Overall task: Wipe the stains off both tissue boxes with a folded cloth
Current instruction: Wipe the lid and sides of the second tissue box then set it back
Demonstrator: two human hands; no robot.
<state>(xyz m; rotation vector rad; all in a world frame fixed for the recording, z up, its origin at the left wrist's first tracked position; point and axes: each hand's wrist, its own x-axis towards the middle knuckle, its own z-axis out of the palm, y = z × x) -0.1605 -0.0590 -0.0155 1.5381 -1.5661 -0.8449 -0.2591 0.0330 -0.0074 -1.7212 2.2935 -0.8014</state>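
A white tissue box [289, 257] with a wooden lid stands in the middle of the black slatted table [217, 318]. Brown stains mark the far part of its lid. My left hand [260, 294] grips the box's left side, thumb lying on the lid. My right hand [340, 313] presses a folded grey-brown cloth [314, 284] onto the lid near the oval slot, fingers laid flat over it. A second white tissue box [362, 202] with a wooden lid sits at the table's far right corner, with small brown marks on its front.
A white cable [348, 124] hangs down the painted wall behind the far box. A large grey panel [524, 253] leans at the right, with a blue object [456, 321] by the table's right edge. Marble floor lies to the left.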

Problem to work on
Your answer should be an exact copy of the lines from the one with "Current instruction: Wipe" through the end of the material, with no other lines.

Task response
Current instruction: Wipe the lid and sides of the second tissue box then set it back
Demonstrator: two human hands; no robot.
<state>(xyz m; rotation vector rad; all in a world frame fixed for the recording, z up, its origin at the left wrist's first tracked position; point and axes: each hand's wrist, its own x-axis towards the middle knuckle, its own z-axis out of the palm, y = z × x) -0.1605 -0.0590 -0.0155 1.5381 -1.5661 -0.8449 -0.2591 0.0330 -0.0074 -1.7212 2.2935 -0.8014</state>
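A white tissue box [289, 257] with a wooden lid stands in the middle of the black slatted table [217, 318]. Brown stains mark the far part of its lid. My left hand [260, 294] grips the box's left side, thumb lying on the lid. My right hand [340, 313] presses a folded grey-brown cloth [314, 284] onto the lid near the oval slot, fingers laid flat over it. A second white tissue box [362, 202] with a wooden lid sits at the table's far right corner, with small brown marks on its front.
A white cable [348, 124] hangs down the painted wall behind the far box. A large grey panel [524, 253] leans at the right, with a blue object [456, 321] by the table's right edge. Marble floor lies to the left.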

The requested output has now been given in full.